No in the rather platitudinous sense that, of course, there cannot be an "absolute" viewpoint such that one person can see everything. Woolf does not assume that for the purposes of her argument, nor does she need to. In fact, she aptly demonstrates the impossibility of this kind of "absolute" point of view by calling up the strong disagreements among the class of people who claim an absolute rhetorical monopoly - educated men. In a daring fashion (and in quite an amusing one at that!) she criticizes the Anglican Church for its moral vacillation on war (13) which on one hand supports patriotic mania and also denies its effects morally. "So the church of Christ gives us divided counsel" (13), harking back to the Bible, "a house divided against itself cannot stand" (quite scathing!). Even the Church, who traditionally has held the "absolute" point of view fails to live up to itself on the question of war. No, there is no absolute point of view. There are no "letters of fire or gold" which hand down to us the absolute point of view (13).

But yes, there is another kind of "absolute view" which I think Woolf explicitly appeals to in Three Guineas. It is not the sort of absolute view postulated in discourse and argument, and therefore not an "absolute perspective" or founding philosophical category on which one could base an argument against war (or anything else). Instead, it is a more "bodily argument," an absolute view in the sense that it is shared among all human beings/bodies absolutely. This absolute view is not high above the ground but on the ground, and from it one can attack not vertically but horizontally (it does not presume hierarchical inequality). Photographs are "not an argument; they are simply a crude statement of fact addressed to the eye. But the eye is connected with the brain; the brain with the nervous system. That system sends its message in a flash through every past memory and presnet feeling. When we look at those photographs some fusion takes place within us; however different the education, the traditions behind us, our sensations are the same; and they are violent" (14).

Woolf appeals to a very pointed weapon here in photography. She understands that although people may differ on the question of war, as well as the other questions she provokes, photography acts as a stable point in her argument, a stable point in what can become a vertigo of viewpoints, which pricks not the rationality of the viewer as much as their body, their nervous system. The pane of glass becomes opaque as/in a photograph. Once you begin to look you cannot not see it. She uses the photos from the horrors of the Spanish Civil War to bring about a convergence of differing minds from the shared perspective of the body. Educated men, even the men who wantonly waged the First World War, cannot but be appalled by the scenes in question.
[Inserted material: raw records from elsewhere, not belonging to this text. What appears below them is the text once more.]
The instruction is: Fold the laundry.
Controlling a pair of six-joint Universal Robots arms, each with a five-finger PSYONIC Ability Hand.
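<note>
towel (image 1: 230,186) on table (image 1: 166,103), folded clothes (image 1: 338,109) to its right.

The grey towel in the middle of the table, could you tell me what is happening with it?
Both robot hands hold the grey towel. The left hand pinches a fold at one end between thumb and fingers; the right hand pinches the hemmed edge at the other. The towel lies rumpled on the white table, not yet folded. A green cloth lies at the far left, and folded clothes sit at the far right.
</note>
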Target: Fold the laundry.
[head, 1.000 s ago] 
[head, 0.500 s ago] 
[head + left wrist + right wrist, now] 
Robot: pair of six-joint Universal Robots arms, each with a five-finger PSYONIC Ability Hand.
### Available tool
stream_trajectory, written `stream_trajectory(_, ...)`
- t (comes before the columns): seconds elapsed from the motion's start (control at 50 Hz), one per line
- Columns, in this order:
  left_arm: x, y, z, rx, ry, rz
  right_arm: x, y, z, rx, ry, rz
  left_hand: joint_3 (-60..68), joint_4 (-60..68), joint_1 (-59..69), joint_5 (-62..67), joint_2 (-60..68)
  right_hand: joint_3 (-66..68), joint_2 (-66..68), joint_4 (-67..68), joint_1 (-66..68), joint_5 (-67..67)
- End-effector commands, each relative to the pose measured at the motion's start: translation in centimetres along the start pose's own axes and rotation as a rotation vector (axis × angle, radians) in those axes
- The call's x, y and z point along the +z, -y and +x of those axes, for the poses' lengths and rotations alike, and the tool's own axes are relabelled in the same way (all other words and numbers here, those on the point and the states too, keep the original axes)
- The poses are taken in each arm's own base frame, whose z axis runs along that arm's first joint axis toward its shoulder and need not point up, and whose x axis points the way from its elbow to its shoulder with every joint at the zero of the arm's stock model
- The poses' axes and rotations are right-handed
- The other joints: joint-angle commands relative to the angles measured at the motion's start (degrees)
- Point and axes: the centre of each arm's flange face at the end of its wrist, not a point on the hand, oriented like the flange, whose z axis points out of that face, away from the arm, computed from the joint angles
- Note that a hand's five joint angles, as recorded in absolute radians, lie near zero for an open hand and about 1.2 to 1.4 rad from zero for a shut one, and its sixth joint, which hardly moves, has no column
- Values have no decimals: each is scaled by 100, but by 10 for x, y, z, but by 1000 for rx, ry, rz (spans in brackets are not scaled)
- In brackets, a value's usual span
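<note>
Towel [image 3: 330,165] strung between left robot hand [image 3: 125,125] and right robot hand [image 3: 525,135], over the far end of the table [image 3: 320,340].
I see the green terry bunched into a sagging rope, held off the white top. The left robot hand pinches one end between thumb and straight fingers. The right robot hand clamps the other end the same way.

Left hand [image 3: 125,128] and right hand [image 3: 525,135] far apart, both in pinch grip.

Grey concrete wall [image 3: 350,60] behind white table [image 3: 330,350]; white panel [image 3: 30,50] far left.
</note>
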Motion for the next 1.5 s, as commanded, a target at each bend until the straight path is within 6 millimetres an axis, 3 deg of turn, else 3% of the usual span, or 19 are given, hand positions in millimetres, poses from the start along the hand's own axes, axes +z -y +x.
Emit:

They say "this is horror and disgust," which is what the women and the pacifists also say. "For now at last we are looking at the same picture; we are seing with you the same dead bodies, the same ruined houses" (14). It is not that the case has been closed (this is only at the beginning of a long polemic), but that in photographs which play off the nervous system rather than the abstract mind (which is quite malleable in education and class structures), Woolf can circumvent the aporia present in the lack of an "absolute view" in the "absolute view" of the body. Her's is a rhetoric of the body, of bodily disgust at the effects of war (and patriarchy, etc.). It is from this point, this stasis point in the argument when the pane of glass becomes obvious as both sides begin to see it clearly that the agreement can occur. It is a profound move in her rhetorical strategy which only becomes stronger as she then puts forward photos not of war but of the hierarchies that perpetuate such disasters. The subject is different but the effects are the same.